→ Given information:
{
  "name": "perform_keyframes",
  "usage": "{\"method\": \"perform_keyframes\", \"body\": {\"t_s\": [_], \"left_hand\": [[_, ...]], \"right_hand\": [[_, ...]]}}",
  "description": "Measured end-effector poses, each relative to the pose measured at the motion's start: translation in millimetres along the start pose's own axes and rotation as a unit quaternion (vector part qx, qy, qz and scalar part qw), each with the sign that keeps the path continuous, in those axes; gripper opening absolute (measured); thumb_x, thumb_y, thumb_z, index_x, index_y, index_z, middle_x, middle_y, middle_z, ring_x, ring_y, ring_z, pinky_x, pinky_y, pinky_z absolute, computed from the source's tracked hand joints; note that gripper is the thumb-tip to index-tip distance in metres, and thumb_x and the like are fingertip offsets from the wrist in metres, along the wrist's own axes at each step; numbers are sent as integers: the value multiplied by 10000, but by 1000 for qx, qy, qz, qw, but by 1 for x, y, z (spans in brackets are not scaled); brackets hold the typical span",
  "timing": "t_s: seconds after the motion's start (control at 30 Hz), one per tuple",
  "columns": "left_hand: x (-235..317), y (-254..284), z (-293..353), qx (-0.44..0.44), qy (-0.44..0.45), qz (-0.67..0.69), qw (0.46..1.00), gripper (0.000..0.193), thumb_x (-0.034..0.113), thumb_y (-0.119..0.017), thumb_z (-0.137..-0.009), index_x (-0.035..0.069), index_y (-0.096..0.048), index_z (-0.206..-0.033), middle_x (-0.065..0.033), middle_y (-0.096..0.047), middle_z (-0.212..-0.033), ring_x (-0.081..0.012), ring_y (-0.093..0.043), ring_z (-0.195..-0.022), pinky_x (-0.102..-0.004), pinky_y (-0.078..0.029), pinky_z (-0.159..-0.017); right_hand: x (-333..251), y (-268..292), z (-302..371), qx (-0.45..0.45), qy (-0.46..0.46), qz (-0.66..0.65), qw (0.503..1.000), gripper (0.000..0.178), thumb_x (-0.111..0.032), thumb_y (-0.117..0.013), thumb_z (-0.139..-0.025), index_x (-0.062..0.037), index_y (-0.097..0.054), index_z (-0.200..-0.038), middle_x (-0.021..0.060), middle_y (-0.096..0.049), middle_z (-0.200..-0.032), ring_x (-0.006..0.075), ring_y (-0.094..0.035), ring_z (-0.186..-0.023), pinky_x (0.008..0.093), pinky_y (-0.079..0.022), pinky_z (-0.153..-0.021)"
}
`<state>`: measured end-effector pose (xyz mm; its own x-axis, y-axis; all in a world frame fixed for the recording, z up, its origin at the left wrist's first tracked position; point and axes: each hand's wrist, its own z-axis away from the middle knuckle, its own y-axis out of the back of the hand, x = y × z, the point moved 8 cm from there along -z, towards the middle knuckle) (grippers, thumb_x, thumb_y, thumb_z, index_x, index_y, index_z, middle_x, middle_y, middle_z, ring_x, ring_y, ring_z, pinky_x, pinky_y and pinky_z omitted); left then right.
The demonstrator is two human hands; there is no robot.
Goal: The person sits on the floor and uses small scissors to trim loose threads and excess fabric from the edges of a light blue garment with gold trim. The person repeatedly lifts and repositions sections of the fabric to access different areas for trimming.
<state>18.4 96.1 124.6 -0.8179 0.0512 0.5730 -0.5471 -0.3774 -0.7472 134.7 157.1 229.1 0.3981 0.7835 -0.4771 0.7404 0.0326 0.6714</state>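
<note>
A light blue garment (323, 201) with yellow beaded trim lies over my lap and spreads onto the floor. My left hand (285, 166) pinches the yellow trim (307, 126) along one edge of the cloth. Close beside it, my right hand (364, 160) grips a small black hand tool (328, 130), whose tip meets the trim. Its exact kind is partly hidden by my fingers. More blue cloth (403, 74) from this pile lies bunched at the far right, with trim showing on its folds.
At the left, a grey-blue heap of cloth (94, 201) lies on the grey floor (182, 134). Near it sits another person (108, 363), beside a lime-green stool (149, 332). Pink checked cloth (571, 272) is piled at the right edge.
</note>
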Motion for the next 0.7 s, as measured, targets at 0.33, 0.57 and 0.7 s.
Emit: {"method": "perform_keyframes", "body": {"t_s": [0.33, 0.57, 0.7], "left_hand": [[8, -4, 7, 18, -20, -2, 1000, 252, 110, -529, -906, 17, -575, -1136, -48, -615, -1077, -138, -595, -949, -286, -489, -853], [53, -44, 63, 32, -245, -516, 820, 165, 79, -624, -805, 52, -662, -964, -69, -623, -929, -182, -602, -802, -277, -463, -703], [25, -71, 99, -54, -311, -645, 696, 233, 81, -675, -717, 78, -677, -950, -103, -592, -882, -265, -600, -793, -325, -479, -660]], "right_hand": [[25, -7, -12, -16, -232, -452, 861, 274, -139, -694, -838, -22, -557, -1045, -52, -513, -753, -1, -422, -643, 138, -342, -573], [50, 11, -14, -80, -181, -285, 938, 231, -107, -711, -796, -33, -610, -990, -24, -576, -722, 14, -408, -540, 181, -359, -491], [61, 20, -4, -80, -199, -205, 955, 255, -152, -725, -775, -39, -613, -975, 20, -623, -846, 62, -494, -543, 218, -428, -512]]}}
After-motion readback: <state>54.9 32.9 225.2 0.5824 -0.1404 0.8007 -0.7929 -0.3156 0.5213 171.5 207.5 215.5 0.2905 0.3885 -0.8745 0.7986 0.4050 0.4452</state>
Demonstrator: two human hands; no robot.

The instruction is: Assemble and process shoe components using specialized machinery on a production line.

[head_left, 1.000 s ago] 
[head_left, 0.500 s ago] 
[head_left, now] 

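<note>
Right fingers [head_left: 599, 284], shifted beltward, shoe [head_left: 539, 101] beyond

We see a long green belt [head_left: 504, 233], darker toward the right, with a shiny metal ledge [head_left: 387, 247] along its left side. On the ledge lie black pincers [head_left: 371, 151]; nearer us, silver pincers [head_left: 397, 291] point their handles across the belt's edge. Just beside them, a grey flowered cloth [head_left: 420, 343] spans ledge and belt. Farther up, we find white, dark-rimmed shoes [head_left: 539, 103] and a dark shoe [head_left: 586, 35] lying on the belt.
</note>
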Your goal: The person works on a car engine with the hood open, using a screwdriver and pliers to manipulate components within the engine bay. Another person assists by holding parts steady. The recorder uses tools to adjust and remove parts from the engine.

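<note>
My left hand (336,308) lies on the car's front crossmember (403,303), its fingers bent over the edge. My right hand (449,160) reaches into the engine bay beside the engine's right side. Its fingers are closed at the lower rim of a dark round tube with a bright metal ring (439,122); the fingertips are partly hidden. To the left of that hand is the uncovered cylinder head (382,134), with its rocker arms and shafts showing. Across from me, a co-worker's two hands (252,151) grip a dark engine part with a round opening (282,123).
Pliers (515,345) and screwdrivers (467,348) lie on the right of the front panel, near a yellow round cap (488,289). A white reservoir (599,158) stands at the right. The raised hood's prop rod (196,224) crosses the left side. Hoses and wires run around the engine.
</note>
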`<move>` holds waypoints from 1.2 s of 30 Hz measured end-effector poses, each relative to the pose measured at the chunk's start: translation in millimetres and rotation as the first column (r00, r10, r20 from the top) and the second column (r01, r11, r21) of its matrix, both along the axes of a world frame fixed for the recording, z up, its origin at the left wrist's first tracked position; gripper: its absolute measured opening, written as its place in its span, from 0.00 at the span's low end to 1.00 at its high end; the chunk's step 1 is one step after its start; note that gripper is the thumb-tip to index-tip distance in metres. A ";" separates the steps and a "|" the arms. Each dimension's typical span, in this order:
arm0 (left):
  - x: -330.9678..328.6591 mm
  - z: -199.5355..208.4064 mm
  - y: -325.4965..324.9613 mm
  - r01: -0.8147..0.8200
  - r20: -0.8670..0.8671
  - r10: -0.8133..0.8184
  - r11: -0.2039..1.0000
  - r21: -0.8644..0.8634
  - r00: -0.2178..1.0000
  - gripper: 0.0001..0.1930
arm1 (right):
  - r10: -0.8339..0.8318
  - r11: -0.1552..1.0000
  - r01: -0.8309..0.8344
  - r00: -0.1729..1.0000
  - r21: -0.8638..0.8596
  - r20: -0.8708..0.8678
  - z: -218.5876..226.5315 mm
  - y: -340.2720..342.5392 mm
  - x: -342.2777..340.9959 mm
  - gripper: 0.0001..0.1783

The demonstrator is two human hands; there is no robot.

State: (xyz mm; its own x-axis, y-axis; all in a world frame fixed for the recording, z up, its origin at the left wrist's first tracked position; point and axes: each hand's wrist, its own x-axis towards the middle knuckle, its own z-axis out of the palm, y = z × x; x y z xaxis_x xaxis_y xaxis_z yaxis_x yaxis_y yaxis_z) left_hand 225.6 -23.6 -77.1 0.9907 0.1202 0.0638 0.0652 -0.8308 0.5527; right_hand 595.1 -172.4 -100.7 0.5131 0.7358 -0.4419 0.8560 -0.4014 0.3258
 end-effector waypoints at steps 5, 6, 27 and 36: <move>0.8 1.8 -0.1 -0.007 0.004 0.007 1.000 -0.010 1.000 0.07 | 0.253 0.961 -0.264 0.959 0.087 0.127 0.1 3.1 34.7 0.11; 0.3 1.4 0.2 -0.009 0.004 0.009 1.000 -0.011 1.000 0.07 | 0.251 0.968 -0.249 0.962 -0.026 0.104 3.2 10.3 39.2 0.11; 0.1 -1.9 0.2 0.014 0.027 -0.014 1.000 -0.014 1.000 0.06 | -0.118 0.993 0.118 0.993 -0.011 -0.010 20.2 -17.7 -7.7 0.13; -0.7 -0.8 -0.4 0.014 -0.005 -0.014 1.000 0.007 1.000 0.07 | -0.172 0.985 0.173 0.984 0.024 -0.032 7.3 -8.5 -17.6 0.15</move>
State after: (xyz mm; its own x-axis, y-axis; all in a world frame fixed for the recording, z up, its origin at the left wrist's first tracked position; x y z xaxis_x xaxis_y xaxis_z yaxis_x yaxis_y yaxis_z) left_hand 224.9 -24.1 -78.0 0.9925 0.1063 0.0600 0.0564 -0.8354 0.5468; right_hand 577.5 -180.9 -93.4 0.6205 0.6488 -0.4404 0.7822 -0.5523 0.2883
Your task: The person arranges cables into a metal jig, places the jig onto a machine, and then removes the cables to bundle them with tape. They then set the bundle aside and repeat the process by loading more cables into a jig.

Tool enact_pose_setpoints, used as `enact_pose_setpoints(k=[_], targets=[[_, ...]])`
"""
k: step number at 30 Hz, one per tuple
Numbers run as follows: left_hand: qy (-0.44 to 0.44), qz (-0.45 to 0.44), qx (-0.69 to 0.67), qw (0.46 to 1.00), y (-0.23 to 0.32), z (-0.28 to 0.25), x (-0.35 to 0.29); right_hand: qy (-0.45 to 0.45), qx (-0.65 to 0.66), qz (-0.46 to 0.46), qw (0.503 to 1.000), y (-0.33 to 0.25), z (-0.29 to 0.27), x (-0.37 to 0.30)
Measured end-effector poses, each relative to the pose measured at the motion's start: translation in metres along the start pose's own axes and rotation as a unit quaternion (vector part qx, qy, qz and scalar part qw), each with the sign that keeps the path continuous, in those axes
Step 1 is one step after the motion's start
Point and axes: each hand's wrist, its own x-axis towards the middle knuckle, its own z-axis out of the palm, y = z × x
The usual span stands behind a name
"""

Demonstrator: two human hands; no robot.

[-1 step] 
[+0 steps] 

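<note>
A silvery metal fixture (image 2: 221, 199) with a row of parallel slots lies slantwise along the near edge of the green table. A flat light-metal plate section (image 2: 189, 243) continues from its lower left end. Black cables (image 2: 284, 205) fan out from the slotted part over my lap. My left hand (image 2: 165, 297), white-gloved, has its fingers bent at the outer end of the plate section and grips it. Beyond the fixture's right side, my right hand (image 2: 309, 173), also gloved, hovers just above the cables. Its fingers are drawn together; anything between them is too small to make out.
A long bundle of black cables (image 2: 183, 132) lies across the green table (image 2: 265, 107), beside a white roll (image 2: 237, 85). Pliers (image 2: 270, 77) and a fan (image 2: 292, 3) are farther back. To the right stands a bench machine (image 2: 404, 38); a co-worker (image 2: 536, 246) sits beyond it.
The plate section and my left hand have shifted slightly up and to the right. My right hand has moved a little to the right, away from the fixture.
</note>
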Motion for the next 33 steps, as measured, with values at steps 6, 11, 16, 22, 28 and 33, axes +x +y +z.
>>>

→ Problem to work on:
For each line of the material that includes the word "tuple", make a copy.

→ Solution to the problem:
  "timing": "t_s: seconds after the motion's start (control at 30 Hz), one per tuple",
k: step number at 30 Hz, one per tuple

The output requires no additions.